If you want a player’s perspective of the fan base in Las Vegas, take it from Clint Malarchuk. He played in Quebec City AND Las Vegas in the 90’s for the IHL Las Vegas Thunder.  In 93-94 their first season, they drew over 8,000 fans per game. At a time when the population was around 400,000. They sustained 90-95% of that until it was announced that The Thomas and Mack was not renewing their lease. At VegasHockeyPodcast.Com we spoke with Clint at length about both markets and their fans. The link above is just a small sample of our talk. If we have intrigued you, you can listen to the show on Soundcloud or on ITunes . His candor on the fans here in Las Vegas will probably surprise most traditional hockey fans, especially coming from a good Canadian Son like Clint !!

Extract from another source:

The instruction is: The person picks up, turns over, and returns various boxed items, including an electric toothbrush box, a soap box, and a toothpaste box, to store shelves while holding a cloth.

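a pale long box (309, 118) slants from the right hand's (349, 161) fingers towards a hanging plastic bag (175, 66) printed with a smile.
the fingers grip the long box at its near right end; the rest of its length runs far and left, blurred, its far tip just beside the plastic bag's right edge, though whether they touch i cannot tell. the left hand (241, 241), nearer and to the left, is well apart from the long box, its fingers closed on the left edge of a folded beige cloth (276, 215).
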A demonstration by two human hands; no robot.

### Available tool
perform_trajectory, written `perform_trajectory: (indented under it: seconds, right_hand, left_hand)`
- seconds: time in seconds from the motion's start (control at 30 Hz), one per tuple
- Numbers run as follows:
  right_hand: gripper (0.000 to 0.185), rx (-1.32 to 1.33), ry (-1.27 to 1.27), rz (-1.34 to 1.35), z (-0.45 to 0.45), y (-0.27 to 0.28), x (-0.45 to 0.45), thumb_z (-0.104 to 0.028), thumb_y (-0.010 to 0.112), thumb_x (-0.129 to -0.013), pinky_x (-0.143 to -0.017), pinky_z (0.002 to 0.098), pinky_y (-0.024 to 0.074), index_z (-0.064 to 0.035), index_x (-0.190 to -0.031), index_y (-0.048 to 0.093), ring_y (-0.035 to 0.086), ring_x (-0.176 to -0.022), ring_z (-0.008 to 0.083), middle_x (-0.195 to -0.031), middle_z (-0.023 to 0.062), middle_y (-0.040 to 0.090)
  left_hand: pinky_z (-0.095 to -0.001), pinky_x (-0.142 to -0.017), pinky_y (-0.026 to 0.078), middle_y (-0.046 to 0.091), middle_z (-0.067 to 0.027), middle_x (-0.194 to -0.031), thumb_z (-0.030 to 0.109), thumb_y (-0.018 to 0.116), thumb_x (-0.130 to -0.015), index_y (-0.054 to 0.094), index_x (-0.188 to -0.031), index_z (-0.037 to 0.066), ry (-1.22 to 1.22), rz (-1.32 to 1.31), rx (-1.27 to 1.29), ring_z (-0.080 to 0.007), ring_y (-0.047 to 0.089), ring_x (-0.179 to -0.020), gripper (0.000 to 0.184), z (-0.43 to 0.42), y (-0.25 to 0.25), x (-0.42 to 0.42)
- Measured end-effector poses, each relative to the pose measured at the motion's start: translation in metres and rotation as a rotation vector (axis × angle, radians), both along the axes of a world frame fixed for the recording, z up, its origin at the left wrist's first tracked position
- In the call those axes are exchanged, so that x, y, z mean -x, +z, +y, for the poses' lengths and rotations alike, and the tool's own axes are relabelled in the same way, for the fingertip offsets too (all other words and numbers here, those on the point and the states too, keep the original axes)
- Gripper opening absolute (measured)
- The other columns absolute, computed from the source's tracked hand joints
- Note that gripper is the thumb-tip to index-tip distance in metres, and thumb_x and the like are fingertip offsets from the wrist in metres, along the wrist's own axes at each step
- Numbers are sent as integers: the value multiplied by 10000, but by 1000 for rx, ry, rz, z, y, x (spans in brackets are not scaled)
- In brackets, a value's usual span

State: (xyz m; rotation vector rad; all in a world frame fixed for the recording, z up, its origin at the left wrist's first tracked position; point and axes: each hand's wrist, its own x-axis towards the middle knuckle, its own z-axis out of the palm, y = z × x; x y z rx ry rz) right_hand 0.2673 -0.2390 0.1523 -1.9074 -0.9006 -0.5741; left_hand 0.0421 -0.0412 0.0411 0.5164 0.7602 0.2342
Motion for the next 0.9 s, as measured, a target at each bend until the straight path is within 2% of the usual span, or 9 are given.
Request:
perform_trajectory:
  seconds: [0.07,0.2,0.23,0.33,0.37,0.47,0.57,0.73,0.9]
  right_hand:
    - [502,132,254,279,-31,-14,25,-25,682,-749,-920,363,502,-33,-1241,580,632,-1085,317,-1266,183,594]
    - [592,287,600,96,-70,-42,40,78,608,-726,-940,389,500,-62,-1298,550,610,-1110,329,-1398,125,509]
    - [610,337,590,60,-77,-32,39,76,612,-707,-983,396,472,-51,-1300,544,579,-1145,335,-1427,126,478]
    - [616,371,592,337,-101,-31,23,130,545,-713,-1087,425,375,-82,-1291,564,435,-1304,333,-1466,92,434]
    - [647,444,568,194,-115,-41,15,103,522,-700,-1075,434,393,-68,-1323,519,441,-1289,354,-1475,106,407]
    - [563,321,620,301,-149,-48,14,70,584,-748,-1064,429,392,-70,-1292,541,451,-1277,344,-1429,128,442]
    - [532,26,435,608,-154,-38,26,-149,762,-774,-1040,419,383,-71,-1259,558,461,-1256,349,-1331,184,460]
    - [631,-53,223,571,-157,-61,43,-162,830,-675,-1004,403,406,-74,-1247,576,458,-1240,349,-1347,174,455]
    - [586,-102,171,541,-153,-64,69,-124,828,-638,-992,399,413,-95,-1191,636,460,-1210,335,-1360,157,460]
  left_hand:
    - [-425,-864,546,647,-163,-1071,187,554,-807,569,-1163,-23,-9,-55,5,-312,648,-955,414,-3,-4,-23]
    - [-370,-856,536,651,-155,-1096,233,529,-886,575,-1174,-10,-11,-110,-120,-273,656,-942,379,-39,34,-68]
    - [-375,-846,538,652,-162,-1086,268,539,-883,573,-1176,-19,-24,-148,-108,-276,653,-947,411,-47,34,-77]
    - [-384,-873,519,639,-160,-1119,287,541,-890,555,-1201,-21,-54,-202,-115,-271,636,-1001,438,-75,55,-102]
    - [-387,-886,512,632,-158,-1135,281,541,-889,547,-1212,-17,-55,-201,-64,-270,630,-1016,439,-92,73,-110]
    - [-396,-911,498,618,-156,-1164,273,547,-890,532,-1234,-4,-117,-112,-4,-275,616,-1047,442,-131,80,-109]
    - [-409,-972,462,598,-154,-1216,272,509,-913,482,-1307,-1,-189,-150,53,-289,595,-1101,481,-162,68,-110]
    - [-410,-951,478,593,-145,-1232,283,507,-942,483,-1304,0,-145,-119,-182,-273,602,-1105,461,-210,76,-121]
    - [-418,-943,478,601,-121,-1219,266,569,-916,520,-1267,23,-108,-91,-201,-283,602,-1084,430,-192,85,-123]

The reasons most often cited that a team won’t work in Las Vegas are easily debated. Like the tired old “there is so much else to do there”. Locals don’t do the strip, thanks. WE spend our time hiking in Red Rock Canyon, skiing, snowboarding, and camping at Mt. Charleston just 50 minutes from down town or fishing, boating and swimming at Lake Mead just another 50 minutes the other way. You know, like “normal” people. We leave the nonsense on the strip and downtown to the 41 million tourists. Or how about “the locals work odd hours, everyone will be at work” Really? Try driving on any freeway here during a traditional rush hour time and tell me no one is going to work from 9-5. We have seen estimates that a third of our population is at work from 2-10 PM by the anti Vegas crowd. That’s just not true. Over 700,000 people going to work at the casinos every day on Swing Shift? N0. Sure, we have some swing shift workers, but so does Detroit. They managed to sell a couple of tickets to their hockey games, last time I checked. “The warm weather climate doesn’t work for hockey”. With the average low temperature here from November through February at around forty degrees, and plenty of days below freezing, we won’t be running into the hockey rink to cool down, as I have seen written many times. Do these people think it’s a hundred degrees here all year round? It’s misinformed statements like these that make us chuckle and say, “just you wait”. For the financial abilities of warm weather cities to support NHL hockey teams, we will explore that in-depth in an upcoming episode of the podcast, and our usual summary blog. Suffice to say that LA, Anaheim, San Jose, and Tampa Bay and Dallas are selling their fair share of tickets far from the Canadian border while the bottom six in attendance show two New York area teams, and the Winnipeg Jets.  There are as many cold weather, so-called traditional cities that are losing money regularly as well, like the Minnesota Wild. They recently needed the State of Hockey to forgive 32 million dollars in arena debt just to stay viable and they still have had 5 straight years of negative operating revenue, according to Forbes. Climate and geography may play a role, but it is a small one.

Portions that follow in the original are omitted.